Work to be completed -> Please set down the entire listing exactly.
^^^^^^^^^^^^^^^^
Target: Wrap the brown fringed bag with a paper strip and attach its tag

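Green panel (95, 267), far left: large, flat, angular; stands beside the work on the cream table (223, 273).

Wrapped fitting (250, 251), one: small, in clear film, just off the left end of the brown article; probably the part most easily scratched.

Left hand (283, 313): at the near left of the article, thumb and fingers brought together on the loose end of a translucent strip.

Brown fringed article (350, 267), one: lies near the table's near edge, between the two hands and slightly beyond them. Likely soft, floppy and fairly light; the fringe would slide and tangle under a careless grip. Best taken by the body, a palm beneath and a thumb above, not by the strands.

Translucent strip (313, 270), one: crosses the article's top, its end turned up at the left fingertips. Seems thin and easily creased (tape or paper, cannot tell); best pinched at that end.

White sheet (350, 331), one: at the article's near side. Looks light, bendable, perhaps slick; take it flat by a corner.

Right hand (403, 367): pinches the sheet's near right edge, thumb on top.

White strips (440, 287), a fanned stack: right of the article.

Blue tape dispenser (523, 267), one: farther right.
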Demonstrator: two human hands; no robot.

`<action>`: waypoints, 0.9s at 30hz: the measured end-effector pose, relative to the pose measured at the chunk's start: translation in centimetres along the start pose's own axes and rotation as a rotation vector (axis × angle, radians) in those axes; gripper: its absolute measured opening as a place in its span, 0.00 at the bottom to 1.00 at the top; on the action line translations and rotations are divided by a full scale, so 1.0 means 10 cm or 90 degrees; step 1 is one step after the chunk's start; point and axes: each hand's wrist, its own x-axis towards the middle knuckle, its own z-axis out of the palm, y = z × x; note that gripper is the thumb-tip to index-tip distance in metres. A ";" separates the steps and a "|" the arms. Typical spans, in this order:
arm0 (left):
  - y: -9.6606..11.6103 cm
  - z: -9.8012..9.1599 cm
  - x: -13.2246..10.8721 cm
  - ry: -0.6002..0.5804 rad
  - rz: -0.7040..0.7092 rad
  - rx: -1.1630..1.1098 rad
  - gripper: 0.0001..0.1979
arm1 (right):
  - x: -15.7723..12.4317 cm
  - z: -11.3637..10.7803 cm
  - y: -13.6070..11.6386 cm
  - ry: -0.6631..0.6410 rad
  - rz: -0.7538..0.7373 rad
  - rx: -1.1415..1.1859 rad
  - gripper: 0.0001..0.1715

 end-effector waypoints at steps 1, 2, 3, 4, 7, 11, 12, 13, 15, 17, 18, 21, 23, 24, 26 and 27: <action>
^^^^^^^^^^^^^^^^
Response for this exercise ->
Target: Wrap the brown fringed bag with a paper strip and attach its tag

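Green panel (95, 267), far left: large, flat, angular; stands beside the work on the cream table (223, 273).

Wrapped fitting (250, 251), one: small, in clear film, just off the left end of the brown article; probably the part most easily scratched.

Left hand (283, 313): at the near left of the article, thumb and fingers brought together on the loose end of a translucent strip.

Brown fringed article (350, 267), one: lies near the table's near edge, between the two hands and slightly beyond them. Likely soft, floppy and fairly light; the fringe would slide and tangle under a careless grip. Best taken by the body, a palm beneath and a thumb above, not by the strands.

Translucent strip (313, 270), one: crosses the article's top, its end turned up at the left fingertips. Seems thin and easily creased (tape or paper, cannot tell); best pinched at that end.

White sheet (350, 331), one: at the article's near side. Looks light, bendable, perhaps slick; take it flat by a corner.

Right hand (403, 367): pinches the sheet's near right edge, thumb on top.

White strips (440, 287), a fanned stack: right of the article.

Blue tape dispenser (523, 267), one: farther right.
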Demonstrator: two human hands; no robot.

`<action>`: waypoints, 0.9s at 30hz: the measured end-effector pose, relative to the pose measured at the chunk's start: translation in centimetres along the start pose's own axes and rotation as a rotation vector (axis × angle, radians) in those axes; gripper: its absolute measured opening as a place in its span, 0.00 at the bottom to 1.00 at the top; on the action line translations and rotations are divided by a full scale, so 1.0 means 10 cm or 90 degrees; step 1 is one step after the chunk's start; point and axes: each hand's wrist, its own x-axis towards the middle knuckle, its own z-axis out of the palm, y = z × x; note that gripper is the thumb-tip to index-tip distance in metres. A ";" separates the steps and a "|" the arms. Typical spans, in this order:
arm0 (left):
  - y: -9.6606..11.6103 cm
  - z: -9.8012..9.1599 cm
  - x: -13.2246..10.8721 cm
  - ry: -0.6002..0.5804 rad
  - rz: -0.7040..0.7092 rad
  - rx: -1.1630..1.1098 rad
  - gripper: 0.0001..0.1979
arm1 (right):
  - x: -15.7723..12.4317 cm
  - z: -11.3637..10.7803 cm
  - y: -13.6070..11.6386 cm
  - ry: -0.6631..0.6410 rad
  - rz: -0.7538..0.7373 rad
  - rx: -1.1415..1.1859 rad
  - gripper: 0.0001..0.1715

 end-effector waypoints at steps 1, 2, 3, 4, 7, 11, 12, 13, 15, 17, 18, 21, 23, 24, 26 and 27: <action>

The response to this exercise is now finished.